▶ [PROBLEM TO WORK ON]:
Report every line of the material that contains the string "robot".

▶ [INFORMATION GIVEN]:

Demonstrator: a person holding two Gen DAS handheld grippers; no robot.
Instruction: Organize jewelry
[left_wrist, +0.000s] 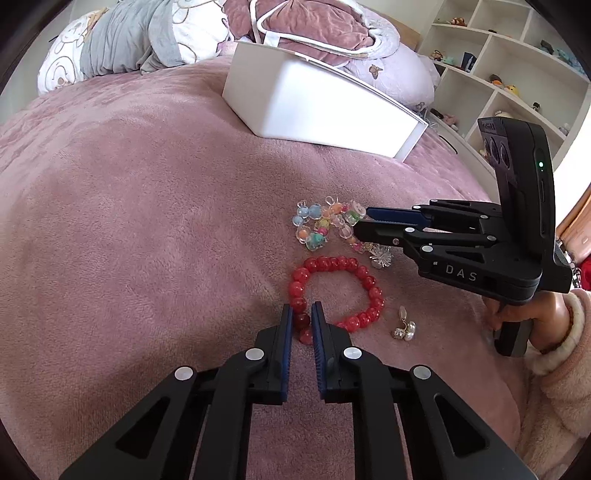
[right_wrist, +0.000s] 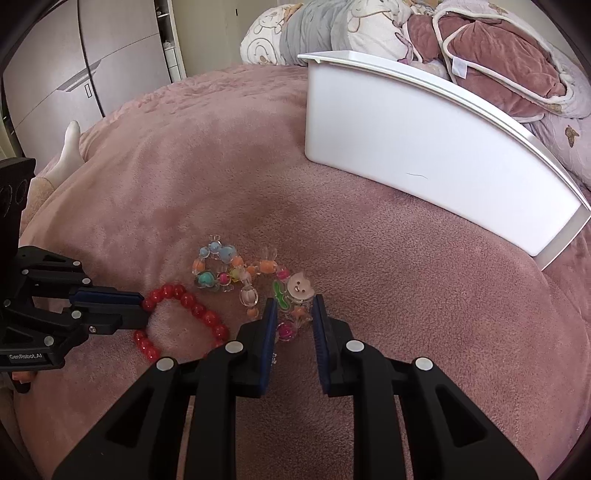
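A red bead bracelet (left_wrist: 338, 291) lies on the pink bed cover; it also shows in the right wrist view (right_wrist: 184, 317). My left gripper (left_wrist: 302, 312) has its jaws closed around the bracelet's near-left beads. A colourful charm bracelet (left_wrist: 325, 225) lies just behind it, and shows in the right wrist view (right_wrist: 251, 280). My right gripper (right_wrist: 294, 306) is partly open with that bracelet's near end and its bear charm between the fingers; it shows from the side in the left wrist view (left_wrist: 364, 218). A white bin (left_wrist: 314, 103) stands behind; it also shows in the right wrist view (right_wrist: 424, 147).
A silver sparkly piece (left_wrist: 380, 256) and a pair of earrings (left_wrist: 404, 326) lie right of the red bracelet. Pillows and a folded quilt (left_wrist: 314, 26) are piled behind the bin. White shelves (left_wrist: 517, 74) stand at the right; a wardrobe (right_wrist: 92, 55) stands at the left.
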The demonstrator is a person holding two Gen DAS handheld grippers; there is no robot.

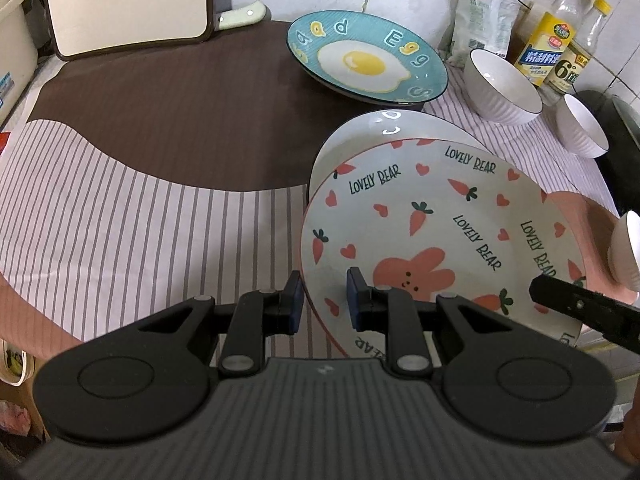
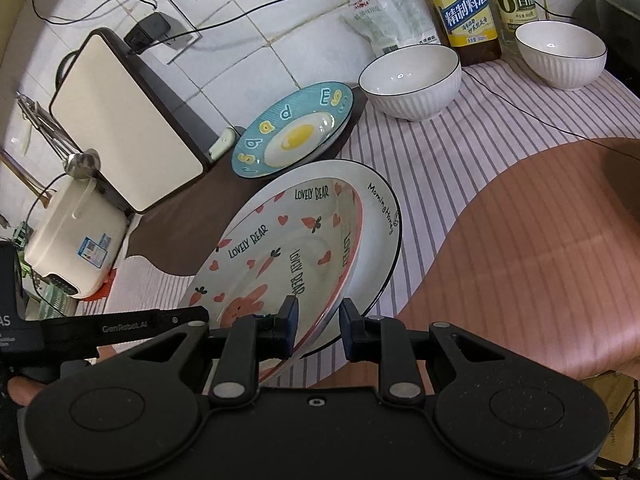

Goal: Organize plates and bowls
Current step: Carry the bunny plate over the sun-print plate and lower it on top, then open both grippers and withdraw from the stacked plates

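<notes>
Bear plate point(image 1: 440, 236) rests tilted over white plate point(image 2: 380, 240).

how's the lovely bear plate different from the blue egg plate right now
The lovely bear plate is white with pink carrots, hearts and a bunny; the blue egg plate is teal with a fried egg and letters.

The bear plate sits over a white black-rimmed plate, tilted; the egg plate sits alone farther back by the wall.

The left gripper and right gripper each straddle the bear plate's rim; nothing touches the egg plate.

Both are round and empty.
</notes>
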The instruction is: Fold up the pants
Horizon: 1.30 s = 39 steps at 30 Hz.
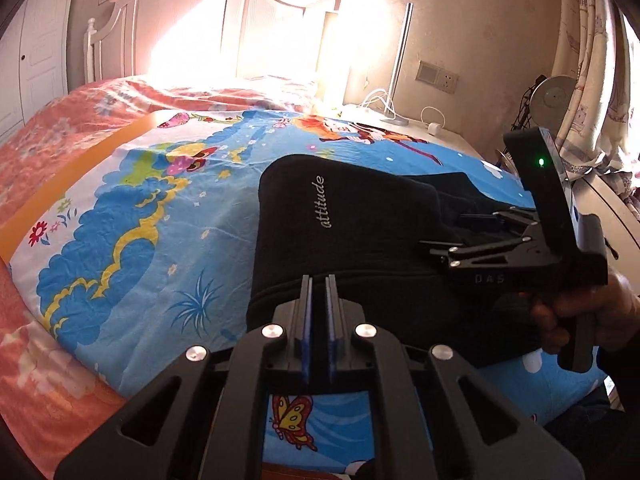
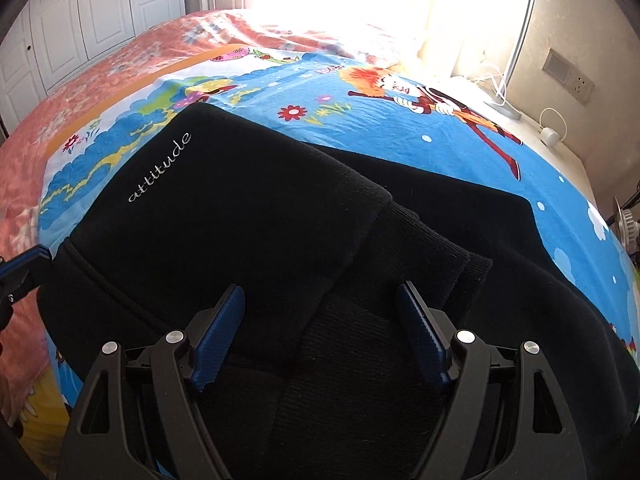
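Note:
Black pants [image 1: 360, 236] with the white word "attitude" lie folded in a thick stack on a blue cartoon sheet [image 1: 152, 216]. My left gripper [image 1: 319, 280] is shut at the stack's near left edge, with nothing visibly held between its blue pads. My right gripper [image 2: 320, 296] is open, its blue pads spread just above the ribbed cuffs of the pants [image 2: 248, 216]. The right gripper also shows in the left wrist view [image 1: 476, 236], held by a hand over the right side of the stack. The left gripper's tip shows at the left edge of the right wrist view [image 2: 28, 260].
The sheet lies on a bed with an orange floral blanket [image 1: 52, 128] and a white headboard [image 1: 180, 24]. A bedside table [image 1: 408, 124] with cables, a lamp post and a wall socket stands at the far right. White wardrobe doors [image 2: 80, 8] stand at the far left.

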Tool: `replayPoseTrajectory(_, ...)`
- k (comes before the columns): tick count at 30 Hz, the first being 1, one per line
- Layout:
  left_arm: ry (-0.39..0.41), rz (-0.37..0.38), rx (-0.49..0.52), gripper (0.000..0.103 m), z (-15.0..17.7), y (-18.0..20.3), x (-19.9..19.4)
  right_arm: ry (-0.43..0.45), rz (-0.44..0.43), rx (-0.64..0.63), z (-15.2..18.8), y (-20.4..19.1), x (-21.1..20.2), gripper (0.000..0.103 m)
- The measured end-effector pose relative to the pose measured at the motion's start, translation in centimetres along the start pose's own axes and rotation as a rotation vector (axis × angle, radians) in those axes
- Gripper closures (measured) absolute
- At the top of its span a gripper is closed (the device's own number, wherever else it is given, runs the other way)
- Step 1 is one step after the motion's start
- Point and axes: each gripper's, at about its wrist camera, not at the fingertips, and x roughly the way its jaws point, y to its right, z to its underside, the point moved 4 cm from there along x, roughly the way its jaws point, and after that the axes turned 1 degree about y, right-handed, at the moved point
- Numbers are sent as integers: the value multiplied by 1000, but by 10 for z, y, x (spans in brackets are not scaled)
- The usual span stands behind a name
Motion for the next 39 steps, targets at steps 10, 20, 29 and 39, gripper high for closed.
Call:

▶ [ANSWER SECTION]:
Demonstrator: a person holding two Gen DAS handheld grippers; no robot.
The demonstrator is a person holding two Gen DAS handheld grippers; there is no robot.

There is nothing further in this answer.